• **Instructions for the task**:
Only the lines from the one containing "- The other" through the one containing "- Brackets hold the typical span" should be printed, exactly as they appear below, with both ends included.
===
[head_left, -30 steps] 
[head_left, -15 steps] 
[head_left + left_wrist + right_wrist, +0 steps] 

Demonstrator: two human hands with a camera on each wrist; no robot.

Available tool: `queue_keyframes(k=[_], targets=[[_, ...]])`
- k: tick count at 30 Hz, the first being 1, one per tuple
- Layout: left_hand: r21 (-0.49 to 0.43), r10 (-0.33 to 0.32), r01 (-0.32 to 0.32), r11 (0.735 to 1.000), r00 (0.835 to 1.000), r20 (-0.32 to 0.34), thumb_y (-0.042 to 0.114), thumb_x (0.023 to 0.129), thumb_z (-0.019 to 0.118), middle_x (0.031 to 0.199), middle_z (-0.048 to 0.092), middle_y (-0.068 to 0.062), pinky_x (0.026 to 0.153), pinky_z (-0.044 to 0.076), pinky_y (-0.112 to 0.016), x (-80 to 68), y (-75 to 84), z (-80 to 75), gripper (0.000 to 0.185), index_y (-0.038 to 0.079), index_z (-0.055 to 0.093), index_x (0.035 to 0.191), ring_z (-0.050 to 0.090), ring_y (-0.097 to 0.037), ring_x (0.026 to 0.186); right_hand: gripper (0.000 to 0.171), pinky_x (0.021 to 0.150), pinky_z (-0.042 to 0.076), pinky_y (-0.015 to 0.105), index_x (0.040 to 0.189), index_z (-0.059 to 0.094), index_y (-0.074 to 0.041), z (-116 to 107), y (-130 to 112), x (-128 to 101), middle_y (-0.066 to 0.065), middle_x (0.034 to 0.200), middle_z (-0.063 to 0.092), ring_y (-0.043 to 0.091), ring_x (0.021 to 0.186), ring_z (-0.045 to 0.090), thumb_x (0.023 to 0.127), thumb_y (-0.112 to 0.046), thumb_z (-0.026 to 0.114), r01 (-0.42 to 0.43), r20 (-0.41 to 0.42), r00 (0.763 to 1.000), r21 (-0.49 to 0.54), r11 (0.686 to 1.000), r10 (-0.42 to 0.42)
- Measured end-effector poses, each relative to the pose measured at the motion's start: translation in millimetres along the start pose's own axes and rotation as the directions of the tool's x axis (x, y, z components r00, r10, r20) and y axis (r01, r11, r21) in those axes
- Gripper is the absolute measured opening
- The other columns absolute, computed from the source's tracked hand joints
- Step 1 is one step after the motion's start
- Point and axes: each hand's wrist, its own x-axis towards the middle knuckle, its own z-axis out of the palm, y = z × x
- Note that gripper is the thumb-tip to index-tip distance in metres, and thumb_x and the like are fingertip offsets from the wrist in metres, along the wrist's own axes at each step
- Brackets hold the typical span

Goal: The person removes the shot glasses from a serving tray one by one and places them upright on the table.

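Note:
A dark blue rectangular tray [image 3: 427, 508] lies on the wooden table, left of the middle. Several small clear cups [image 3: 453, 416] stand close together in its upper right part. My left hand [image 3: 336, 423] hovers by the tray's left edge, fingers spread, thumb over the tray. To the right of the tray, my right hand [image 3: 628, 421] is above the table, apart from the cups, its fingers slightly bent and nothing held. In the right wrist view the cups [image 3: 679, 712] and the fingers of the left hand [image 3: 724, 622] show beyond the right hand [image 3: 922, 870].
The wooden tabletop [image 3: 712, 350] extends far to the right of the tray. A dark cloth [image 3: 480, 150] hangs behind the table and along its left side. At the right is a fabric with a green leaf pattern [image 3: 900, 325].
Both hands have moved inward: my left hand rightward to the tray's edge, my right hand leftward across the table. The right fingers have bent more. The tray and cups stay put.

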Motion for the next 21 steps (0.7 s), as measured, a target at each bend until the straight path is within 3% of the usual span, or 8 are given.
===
• **Completed exercise**:
- The other columns absolute, computed from the source's tracked hand joints
- Step 1 is one step after the motion's start
- Point and axes: each hand's wrist, its own x-axis towards the middle knuckle, its own z-axis out of the palm, y = z × x
- Note that gripper is the thumb-tip to index-tip distance in metres, and thumb_x and the like are fingertip offsets from the wrist in metres, along the wrist's own axes at each step
- Brackets hold the typical span

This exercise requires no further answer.